Looks to me as though you have used the standard Ducato hanger assembly as the basis of your fitting!
If that is the case Fiat advise against greasing the cable as it damages the plastic components of the lifter assembly.

Should have said, neat job and nicely fitted, mechanical engineer by any chance?

.


----------



## charlieivan (Apr 25, 2006)

Kev_n_Liz said:


> I thought the red strap was for dragging it out when needed, but good luck pushing the damaged wheel/tyre back under again.
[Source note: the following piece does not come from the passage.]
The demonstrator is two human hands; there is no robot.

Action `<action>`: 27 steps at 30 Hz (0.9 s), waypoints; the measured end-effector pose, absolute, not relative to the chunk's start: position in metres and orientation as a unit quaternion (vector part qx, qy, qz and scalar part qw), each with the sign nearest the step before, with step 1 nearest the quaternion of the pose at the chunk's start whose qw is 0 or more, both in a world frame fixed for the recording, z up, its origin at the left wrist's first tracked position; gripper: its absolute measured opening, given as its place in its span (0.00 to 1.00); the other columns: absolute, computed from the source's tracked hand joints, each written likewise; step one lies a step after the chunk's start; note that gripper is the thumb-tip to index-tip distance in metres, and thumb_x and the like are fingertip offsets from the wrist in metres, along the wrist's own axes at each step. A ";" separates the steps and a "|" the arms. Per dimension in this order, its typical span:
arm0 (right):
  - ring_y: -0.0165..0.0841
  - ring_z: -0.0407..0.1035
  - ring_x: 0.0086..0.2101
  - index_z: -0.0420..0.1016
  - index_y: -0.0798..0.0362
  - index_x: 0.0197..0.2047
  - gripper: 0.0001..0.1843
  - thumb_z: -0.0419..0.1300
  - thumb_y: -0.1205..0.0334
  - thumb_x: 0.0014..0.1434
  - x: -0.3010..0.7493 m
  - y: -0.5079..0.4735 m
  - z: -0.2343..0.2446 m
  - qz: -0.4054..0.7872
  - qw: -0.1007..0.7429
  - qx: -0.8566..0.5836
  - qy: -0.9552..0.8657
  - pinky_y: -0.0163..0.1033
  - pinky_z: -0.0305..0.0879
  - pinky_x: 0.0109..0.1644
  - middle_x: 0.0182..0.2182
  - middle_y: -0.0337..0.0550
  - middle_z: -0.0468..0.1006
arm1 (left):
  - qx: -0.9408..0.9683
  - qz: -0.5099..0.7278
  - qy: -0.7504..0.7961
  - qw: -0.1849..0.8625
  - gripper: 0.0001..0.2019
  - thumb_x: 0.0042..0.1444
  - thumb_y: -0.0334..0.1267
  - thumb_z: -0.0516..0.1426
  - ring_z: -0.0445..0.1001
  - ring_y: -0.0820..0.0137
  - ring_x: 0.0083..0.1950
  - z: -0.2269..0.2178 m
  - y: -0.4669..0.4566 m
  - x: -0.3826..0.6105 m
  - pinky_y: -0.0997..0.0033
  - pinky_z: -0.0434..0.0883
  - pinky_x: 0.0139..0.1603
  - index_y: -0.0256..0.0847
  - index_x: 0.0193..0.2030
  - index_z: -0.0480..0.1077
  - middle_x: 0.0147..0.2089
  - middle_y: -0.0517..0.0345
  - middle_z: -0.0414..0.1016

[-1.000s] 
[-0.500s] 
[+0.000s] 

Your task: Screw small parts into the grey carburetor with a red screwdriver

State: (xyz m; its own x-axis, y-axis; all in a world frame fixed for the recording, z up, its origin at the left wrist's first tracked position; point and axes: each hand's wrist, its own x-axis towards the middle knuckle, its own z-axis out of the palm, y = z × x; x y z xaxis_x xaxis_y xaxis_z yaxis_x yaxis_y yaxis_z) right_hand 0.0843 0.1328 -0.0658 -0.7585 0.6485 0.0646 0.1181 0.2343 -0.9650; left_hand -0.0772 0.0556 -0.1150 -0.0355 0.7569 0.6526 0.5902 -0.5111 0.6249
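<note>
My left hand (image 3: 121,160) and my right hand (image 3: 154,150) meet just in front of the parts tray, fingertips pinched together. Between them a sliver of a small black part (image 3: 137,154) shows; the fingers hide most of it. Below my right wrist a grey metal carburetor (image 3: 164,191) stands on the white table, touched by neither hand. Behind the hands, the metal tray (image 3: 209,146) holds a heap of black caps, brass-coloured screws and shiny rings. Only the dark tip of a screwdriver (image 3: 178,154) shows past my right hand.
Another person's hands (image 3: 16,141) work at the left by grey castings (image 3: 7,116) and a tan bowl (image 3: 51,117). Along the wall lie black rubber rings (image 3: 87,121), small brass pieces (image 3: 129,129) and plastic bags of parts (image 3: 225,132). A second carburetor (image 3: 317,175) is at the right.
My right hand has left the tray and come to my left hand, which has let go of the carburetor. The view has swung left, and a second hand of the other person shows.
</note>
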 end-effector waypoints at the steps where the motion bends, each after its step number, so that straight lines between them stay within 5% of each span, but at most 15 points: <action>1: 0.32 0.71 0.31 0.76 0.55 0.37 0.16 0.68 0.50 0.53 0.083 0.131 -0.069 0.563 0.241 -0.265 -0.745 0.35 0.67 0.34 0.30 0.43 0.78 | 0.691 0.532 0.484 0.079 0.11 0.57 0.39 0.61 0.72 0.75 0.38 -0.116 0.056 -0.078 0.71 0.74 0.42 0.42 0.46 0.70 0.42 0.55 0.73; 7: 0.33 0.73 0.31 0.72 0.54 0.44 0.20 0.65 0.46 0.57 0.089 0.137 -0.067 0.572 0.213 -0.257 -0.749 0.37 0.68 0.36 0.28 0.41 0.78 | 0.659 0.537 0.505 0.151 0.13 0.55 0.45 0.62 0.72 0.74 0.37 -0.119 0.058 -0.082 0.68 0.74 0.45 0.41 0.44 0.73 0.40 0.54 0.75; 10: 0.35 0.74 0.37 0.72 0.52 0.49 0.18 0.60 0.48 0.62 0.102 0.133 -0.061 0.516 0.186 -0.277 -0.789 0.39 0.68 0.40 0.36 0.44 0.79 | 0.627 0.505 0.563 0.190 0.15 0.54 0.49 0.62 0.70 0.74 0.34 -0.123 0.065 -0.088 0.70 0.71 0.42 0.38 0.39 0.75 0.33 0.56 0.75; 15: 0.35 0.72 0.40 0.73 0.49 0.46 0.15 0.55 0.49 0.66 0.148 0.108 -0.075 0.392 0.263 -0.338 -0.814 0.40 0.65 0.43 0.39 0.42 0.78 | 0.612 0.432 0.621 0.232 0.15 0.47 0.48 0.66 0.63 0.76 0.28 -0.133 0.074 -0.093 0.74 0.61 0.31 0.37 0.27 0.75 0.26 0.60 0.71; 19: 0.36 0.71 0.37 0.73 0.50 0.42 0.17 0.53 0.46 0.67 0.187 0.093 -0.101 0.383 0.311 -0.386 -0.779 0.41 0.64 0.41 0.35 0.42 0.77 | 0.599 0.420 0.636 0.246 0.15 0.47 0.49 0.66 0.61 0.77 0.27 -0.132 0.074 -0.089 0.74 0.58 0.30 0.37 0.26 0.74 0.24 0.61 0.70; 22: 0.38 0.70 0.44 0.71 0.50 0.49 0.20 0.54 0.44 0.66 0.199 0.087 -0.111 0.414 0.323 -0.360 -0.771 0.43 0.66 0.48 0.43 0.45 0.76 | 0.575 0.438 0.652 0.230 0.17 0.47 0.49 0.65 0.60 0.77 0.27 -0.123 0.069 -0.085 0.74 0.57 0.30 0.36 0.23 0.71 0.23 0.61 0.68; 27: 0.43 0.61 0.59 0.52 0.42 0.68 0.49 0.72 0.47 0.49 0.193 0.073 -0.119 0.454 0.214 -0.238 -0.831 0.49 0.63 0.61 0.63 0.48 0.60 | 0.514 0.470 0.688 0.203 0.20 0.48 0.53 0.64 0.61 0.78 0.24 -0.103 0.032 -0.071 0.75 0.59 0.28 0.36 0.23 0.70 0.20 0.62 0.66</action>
Putting the wheel back under is fairly easy as long as you wind out enough cable. You can push the wheel part way under and then when you wind in the cable it will drag the wheel back into place.


----------



## LT Man (Nov 11, 2016)

Thanks John I will not grease it then , just check if it works once or poss. twice a year.

I am a joiner but coming from a ship building back ground we worked with metal and wood .

The red ratchet strap is just belt and braces as it holds the wheel in position should the hanger fail for any reason.
I never thought of using i to move the wheel if needed . problem solved thanks Kev


----------



## Mrplodd (Mar 4, 2008)

A square of corrugated plastic sheeting (Like estate Agents use for their "For Sale" boards :wink2::wink2 is a handy bit of kit to carry in the garage. Takes up no room, weighs nothing yet has numerous uses !! and, most importantly, slides easily on grass, tarmac, gravel etc, especially if a spare wheel is sat on it !!!

Andy


----------



## LT Man (Nov 11, 2016)

Perfect Andy... Your tip that is , as I do not know if you are perfect or not.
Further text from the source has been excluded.